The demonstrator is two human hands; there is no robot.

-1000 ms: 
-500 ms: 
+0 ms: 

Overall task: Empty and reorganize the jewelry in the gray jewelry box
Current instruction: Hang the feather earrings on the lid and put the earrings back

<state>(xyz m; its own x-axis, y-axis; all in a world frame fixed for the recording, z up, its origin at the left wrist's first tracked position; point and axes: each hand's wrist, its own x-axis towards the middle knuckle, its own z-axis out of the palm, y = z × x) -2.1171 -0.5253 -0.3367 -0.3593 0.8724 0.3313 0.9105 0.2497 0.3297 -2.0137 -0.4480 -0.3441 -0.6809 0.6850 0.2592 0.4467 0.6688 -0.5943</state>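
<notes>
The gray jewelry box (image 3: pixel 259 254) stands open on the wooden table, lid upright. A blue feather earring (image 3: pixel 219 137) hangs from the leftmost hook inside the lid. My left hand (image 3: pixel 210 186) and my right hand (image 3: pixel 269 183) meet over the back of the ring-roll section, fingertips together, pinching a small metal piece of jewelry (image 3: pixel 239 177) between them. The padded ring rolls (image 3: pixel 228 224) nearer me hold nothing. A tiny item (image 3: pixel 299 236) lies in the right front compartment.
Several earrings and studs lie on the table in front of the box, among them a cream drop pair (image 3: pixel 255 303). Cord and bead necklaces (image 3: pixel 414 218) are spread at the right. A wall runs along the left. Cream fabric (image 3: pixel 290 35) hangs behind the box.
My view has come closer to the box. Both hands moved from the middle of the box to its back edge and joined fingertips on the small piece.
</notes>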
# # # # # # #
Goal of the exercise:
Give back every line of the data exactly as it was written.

Answer section:
The demonstrator is two human hands; there is no robot.

-1000 ms: 
-500 ms: 
+0 ms: 

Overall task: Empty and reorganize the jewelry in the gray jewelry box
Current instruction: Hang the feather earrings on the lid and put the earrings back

<state>(xyz m; its own x-axis, y-axis; all in a world frame fixed for the recording, z up, its origin at the left wrist's first tracked position; point and axes: each hand's wrist, its own x-axis towards the middle knuckle, its own z-axis out of the palm, y = z × x) -2.1171 -0.5253 -0.3367 -0.3593 0.8724 0.3313 0.9105 0.2497 0.3297 -2.0137 -0.4480 -0.3441 -0.6809 0.6850 0.2592 0.4467 0.6688 -0.5943</state>
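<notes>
The gray jewelry box (image 3: pixel 259 254) stands open on the wooden table, lid upright. A blue feather earring (image 3: pixel 219 137) hangs from the leftmost hook inside the lid. My left hand (image 3: pixel 210 186) and my right hand (image 3: pixel 269 183) meet over the back of the ring-roll section, fingertips together, pinching a small metal piece of jewelry (image 3: pixel 239 177) between them. The padded ring rolls (image 3: pixel 228 224) nearer me hold nothing. A tiny item (image 3: pixel 299 236) lies in the right front compartment.
Several earrings and studs lie on the table in front of the box, among them a cream drop pair (image 3: pixel 255 303). Cord and bead necklaces (image 3: pixel 414 218) are spread at the right. A wall runs along the left. Cream fabric (image 3: pixel 290 35) hangs behind the box.
My view has come closer to the box. Both hands moved from the middle of the box to its back edge and joined fingertips on the small piece.
</notes>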

With that, the exercise is complete.